And to forestall the obvious rebuttal, I agree that faith is about more than going to church. But church attendence can be measured.
Southerners are just more conservative and more religious than the average Northeasterner, be they Catholic or Protestant.
(and the idea that the NE is Catholic would come as a huge surprise to the Boston Brahmins and old New Yorkers, not to mention all those Congregationalists and Presbyterians . . . )
Since there is only one “Church”, and the Catholic church is it, I’d have to say Catholics attend Church at vastly superior numbers to any other denomination. Enjoy attending your ecclesial community meeting come the Lord’s Day. God Bless.
I really don’t know about Catholics in the north east, but that is not the only place catholics reside, nor a valid gauge of Catholic’s Christianity.
That would be like me saying there are no (what ever protty religion) because there is not a church for them in my Midwest town.

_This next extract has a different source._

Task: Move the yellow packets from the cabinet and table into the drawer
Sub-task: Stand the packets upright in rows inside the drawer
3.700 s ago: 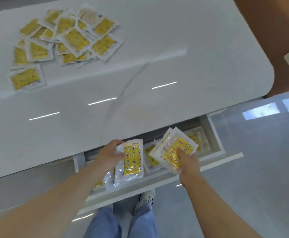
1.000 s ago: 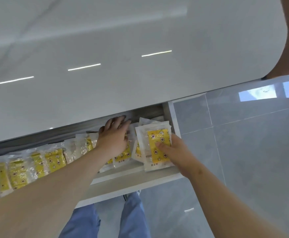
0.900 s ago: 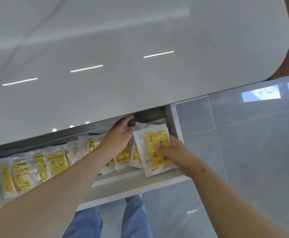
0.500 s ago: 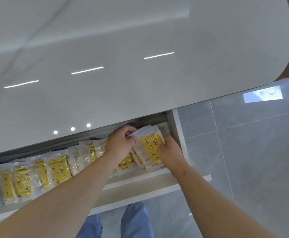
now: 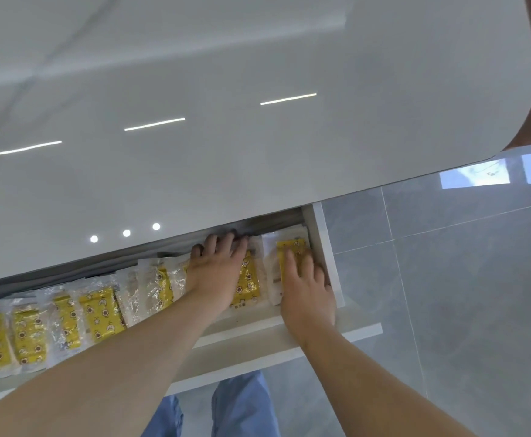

Most Catholics are growing in their commitment to Christ, bet out of the northeast and you may see things are really quite different in our wonderful country.
To put a religious inference in your statement regarding New England and the South is dumb. For one thing, the South is not a Protestant monolith, just as New England is not a Catholic monolith. That you could make such a statement already casts aspersion on the logic of your reasoning, but let’s take your argument to task.
All I am going to say is, church attendance in southern Louisiana, which is largely Catholic, is on the exact same par with northern Louisiana, which is Bible Belt Protestant.